-- Problem statement --
Repeat each line of the material below exactly as it appears, minus any pictures.

** Opening Data excerpt block **

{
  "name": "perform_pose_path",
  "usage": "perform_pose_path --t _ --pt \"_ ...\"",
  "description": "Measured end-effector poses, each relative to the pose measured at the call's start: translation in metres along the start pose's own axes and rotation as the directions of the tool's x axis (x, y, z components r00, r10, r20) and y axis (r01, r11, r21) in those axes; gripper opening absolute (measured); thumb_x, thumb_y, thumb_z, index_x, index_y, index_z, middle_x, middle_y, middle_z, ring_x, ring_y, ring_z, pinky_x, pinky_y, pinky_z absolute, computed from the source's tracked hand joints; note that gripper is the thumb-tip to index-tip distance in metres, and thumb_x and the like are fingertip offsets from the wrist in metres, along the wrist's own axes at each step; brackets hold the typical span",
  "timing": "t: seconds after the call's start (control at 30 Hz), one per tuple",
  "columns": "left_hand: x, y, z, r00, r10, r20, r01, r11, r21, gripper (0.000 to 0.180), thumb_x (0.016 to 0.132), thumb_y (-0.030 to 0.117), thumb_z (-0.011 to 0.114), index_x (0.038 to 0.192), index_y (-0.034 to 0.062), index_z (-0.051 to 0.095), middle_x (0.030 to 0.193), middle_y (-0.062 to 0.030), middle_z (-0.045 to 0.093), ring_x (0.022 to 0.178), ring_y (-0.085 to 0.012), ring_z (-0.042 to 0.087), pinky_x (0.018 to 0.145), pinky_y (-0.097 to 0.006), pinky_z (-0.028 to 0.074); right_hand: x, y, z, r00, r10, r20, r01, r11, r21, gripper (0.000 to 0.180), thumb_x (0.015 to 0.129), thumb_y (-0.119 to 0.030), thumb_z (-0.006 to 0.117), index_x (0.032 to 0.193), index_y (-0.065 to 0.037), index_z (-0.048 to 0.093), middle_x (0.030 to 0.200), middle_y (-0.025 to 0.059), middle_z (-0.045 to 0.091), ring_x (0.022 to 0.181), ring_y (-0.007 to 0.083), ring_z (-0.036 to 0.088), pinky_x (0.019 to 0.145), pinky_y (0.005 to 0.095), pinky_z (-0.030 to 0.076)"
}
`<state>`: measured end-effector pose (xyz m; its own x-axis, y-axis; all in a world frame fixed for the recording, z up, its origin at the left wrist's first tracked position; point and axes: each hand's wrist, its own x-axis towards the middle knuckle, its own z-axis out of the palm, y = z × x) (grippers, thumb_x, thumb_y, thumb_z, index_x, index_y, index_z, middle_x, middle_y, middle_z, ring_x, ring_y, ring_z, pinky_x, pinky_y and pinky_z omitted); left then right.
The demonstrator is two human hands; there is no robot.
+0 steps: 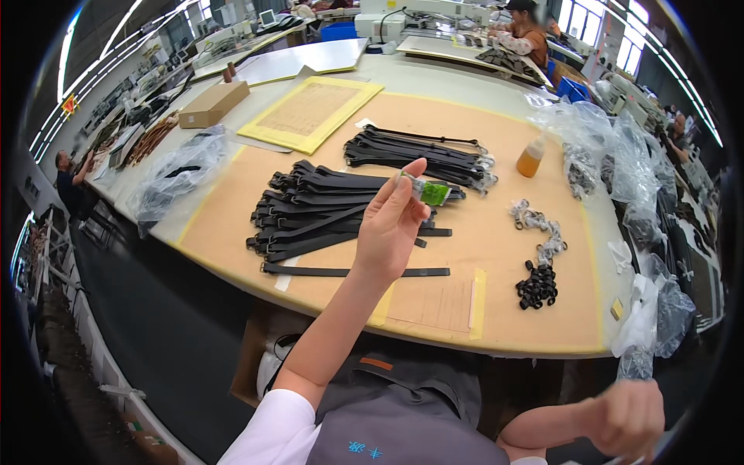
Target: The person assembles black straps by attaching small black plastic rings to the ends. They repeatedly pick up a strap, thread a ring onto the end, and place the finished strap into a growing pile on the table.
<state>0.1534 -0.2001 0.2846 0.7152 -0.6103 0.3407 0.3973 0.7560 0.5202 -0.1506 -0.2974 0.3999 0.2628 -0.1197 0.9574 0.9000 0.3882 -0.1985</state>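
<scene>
My left hand [391, 221] is raised over the table, pinching a small green-and-white packet [435, 194] between thumb and fingers. Below and behind it lies a fanned pile of black straps with buckles [302, 209]. One black strap [356, 271] lies apart in front of that pile. A second bundle of thin black straps with metal clasps [411, 151] is farther back. At the lower right, my right hand [632, 418] is off the table edge, just below a hanging clear plastic bag [637, 361]. Its fingers look curled but are smeared by motion, so their hold is unclear.
Metal clasps [550, 244] and black rings [536, 287] lie right of the straps. Behind them stands a bottle of amber liquid [531, 157]. A yellow-edged board [310, 112] and cardboard box [215, 104] sit at the far left. Another person [527, 39] works beyond the table.
</scene>
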Motion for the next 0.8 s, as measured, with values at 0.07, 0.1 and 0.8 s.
perform_pose_path --t 0.07,0.1,0.8 --pt "0.001 -0.01 0.009 0.998 -0.026 0.054 0.028 0.999 -0.04 0.031 0.106 0.022 0.056 0.132 0.0058 0.063 0.116 -0.0013 0.069 0.091 -0.0079 0.064 0.076 -0.026 0.051 -0.036 0.005 -0.039 0.921 0.357 -0.156 -0.375 0.922 -0.101 0.014 0.099 -0.012 0.06 0.094 0.001 0.064 0.069 0.005 0.059 0.051 0.0163 0.05 0.047 0.0244 0.043" --pt "0.001 -0.016 0.013 0.995 -0.048 0.087 0.054 0.997 -0.063 0.031 0.106 0.021 0.056 0.132 0.005 0.063 0.111 -0.0016 0.07 0.089 -0.0082 0.064 0.076 -0.026 0.051 -0.048 0.022 -0.033 0.679 0.38 -0.628 -0.555 0.825 -0.101 0.013 0.099 -0.011 0.06 0.101 0.001 0.064 0.069 0.0035 0.058 0.054 0.0121 0.051 0.05 0.0225 0.042" --pt "-0.035 -0.051 0.005 0.934 -0.357 0.012 0.357 0.933 -0.033 0.021 0.099 0.006 0.06 0.12 0.0015 0.06 0.101 -0.0098 0.069 0.082 -0.0159 0.068 0.076 -0.029 0.053 -0.069 0.119 -0.141 0.454 0.557 -0.695 -0.809 0.585 -0.06 0.023 0.098 -0.01 0.06 0.118 0.001 0.066 0.099 0.0066 0.07 0.086 0.0078 0.062 0.074 0.0233 0.049"
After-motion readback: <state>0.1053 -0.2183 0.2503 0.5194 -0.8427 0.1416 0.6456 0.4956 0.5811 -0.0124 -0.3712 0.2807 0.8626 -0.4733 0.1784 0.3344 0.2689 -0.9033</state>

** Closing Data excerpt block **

-- Response box --
{
  "name": "perform_pose_path",
  "usage": "perform_pose_path --t _ --pt \"_ ...\"",
  "description": "Measured end-effector poses, each relative to the pose measured at the call's start: translation in metres along the start pose's own axes and rotation as the directions of the tool's x axis (x, y, z components r00, r10, r20) and y axis (r01, r11, r21) in those axes; gripper opening absolute (measured); thumb_x, thumb_y, thumb_z, index_x, index_y, index_z, middle_x, middle_y, middle_z, ring_x, ring_y, ring_z, pinky_x, pinky_y, pinky_z absolute, computed from the source's tracked hand joints; note that gripper is the thumb-tip to index-tip distance in metres, and thumb_x and the like are fingertip offsets from the wrist in metres, along the wrist's own axes at each step; brackets hold the typical span",
  "timing": "t: seconds after the call's start (control at 30 Hz), one per tuple",
  "columns": "left_hand: x, y, z, r00, r10, r20, r01, r11, r21, gripper (0.000 to 0.180), thumb_x (0.016 to 0.132), thumb_y (-0.030 to 0.117), thumb_z (-0.011 to 0.114), index_x (0.038 to 0.192), index_y (-0.034 to 0.062), index_z (-0.051 to 0.095), middle_x (0.030 to 0.193), middle_y (-0.062 to 0.030), middle_z (-0.045 to 0.093), ring_x (0.022 to 0.178), ring_y (-0.085 to 0.012), ring_z (-0.042 to 0.087), pinky_x (0.018 to 0.145), pinky_y (-0.097 to 0.006), pinky_z (-0.028 to 0.074); right_hand: x, y, z, r00, r10, r20, r01, r11, r21, gripper (0.000 to 0.180), thumb_x (0.015 to 0.129), thumb_y (-0.119 to 0.030), thumb_z (-0.006 to 0.117), index_x (0.032 to 0.193), index_y (-0.065 to 0.037), index_z (-0.048 to 0.093), middle_x (0.030 to 0.200), middle_y (-0.025 to 0.059), middle_z (-0.045 to 0.091), ring_x (0.022 to 0.181), ring_y (-0.007 to 0.083), ring_z (-0.036 to 0.088), pinky_x (0.019 to 0.145), pinky_y (0.005 to 0.095), pinky_z (-0.030 to 0.076)"
}
`<state>`: measured end-effector pose (xyz m; its own x-axis, y-axis; all in a world frame fixed for the recording, z up, its origin at the left wrist's first tracked position; point and axes: each hand's wrist, its own x-axis towards the middle knuckle, its own z-axis out of the palm, y = z × x) (grippers, thumb_x, thumb_y, thumb_z, index_x, index_y, index_z, middle_x, middle_y, middle_z, ring_x, ring_y, ring_z, pinky_x, pinky_y and pinky_z omitted); left then right.
The demonstrator is two human hands; there is no robot.
+0 steps: 
Target: The person assembles black straps by attaching small black plastic rings to the ends. They repeatedly pick up a strap, thread a ring onto the end, and place the finished strap into a growing pile on the table.
<state>0.1534 -0.2001 0.2846 0.7152 -0.6103 0.3407 0.3973 0.7560 0.5202 -0.1506 -0.2974 0.3999 0.2628 -0.1197 0.9574 0.9000 0.3882 -0.1985</state>
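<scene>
My left hand [391, 221] is raised over the table, pinching a small green-and-white packet [435, 194] between thumb and fingers. Below and behind it lies a fanned pile of black straps with buckles [302, 209]. One black strap [356, 271] lies apart in front of that pile. A second bundle of thin black straps with metal clasps [411, 151] is farther back. At the lower right, my right hand [632, 418] is off the table edge, just below a hanging clear plastic bag [637, 361]. Its fingers look curled but are smeared by motion, so their hold is unclear.
Metal clasps [550, 244] and black rings [536, 287] lie right of the straps. Behind them stands a bottle of amber liquid [531, 157]. A yellow-edged board [310, 112] and cardboard box [215, 104] sit at the far left. Another person [527, 39] works beyond the table.
</scene>
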Motion for the next 0.8 s, as measured, with values at 0.07, 0.1 and 0.8 s.
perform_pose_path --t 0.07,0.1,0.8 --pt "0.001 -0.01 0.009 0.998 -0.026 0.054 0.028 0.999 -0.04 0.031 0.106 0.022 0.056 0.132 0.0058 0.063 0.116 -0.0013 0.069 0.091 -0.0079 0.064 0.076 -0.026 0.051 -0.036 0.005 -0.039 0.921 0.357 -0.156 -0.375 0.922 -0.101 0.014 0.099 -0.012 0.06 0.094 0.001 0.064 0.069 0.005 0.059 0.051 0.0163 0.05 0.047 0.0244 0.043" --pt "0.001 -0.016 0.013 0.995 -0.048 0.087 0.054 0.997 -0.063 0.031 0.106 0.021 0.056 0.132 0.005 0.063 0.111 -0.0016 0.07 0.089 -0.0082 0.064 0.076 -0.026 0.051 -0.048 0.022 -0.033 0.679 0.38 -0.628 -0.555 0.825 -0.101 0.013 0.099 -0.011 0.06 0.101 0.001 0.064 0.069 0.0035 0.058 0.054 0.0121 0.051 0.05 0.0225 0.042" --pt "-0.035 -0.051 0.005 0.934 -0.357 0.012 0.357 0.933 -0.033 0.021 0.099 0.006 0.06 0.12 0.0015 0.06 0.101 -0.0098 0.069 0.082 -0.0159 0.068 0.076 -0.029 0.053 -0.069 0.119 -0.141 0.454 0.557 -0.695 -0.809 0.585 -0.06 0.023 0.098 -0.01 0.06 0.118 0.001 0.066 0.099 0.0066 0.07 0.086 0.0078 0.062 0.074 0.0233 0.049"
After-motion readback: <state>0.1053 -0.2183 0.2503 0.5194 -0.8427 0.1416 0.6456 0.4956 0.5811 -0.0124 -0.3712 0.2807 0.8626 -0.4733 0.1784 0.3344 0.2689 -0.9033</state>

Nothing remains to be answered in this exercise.